What the exercise asks. Transcribe each record exactly; skip any picture.

[Opening Provided entries section]

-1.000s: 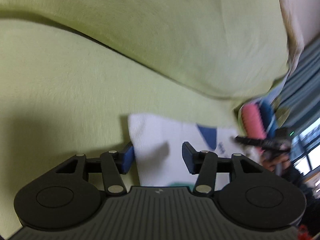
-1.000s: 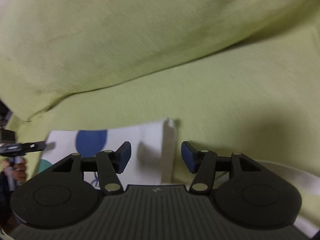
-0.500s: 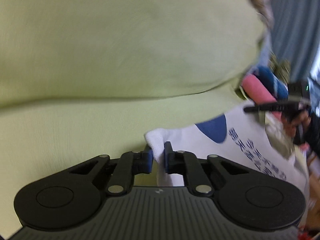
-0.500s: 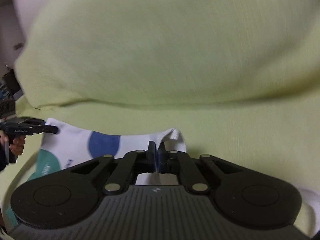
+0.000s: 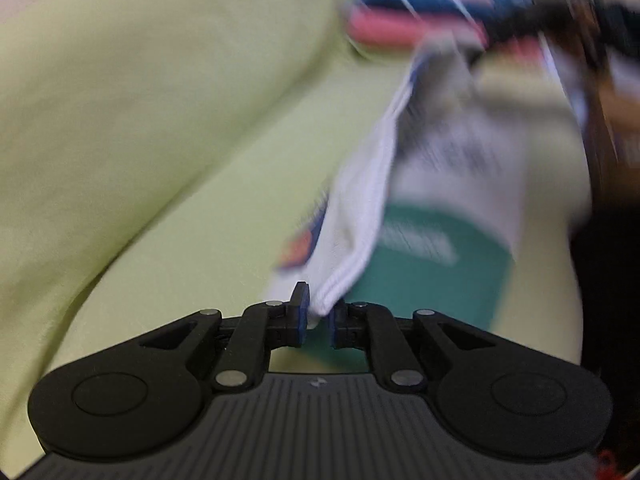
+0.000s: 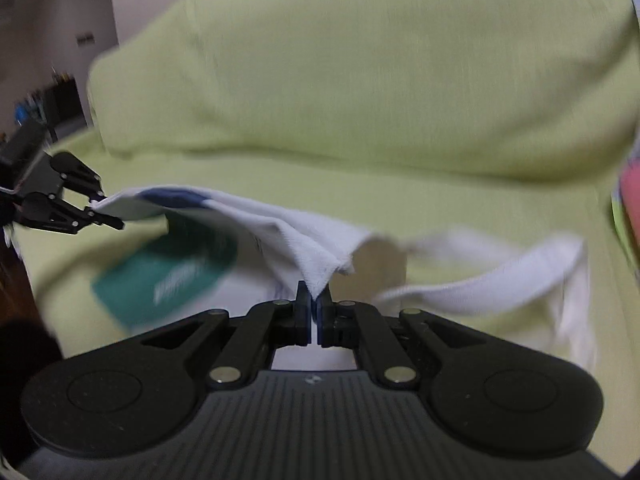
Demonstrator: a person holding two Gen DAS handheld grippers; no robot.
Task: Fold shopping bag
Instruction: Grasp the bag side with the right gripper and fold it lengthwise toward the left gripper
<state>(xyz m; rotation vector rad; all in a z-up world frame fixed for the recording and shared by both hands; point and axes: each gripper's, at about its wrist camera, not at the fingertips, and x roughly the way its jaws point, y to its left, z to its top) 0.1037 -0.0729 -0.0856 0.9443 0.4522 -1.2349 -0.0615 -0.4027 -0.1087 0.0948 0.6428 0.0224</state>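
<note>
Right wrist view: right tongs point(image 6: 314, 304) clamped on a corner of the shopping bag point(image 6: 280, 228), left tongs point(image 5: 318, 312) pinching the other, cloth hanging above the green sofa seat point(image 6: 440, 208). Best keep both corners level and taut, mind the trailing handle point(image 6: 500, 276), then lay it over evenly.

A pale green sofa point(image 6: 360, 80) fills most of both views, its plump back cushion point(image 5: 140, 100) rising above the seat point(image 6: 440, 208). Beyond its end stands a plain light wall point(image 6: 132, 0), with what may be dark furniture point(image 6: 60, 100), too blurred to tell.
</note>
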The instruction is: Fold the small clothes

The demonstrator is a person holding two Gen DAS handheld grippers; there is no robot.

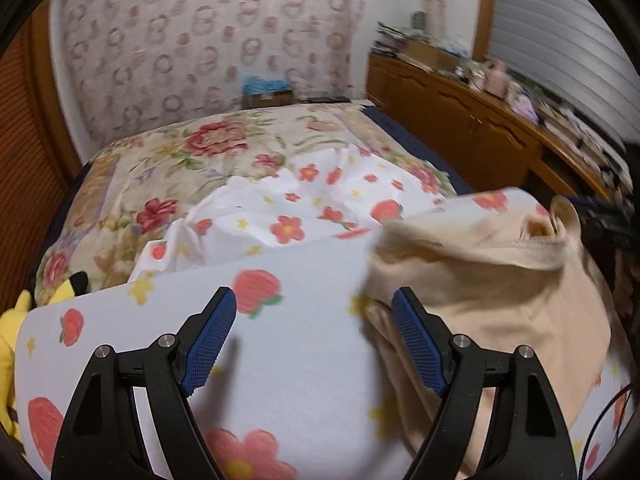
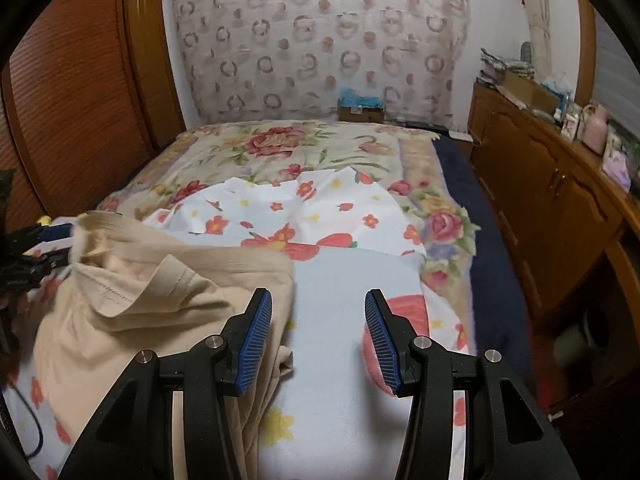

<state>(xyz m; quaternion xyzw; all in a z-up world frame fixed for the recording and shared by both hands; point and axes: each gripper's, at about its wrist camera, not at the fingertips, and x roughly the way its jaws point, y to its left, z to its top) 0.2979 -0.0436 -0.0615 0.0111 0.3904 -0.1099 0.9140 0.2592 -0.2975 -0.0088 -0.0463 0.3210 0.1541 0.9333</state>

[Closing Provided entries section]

Expected answer.
-1.000s: 
-1.000s: 
-0.500s: 
-0.500s: 
+0.000s: 
+0.000s: 
Demonstrator: a person holding two Gen DAS handheld grippers; no robot.
Task: Fold shopping bag
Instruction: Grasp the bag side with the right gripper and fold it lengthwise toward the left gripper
<state>(xyz m; rotation vector rad; all in a z-up world frame fixed for the recording and shared by both hands; point and axes: each gripper's, at about its wrist camera, not at the fingertips, and x roughly the way its jaws point, y to its left, z to its top) 0.1037 -0.0729 -0.0856 0.9443 0.4522 -1.2349 -0.0615 -0.4027 -0.1087 0.0948 0.6428 0.0224</state>
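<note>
Right wrist view: right tongs point(image 6: 314, 304) clamped on a corner of the shopping bag point(image 6: 280, 228), left tongs point(image 5: 318, 312) pinching the other, cloth hanging above the green sofa seat point(image 6: 440, 208). Best keep both corners level and taut, mind the trailing handle point(image 6: 500, 276), then lay it over evenly.

A pale green sofa point(image 6: 360, 80) fills most of both views, its plump back cushion point(image 5: 140, 100) rising above the seat point(image 6: 440, 208). Beyond its end stands a plain light wall point(image 6: 132, 0), with what may be dark furniture point(image 6: 60, 100), too blurred to tell.
</note>
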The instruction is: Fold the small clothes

The demonstrator is a person holding two Gen DAS handheld grippers; there is no robot.


<state>(xyz m; quaternion xyzw; all in a z-up world frame fixed for the recording and shared by both hands; point and axes: each gripper's, at about its wrist camera, not at the fingertips, and x roughly the way its jaws point, y to its left, z to its top) 0.2979 -0.0436 -0.0615 0.0111 0.3904 -0.1099 0.9140 0.2592 -0.2975 -0.0088 -0.0463 0.3210 0.1541 0.9333</state>

That concludes the output.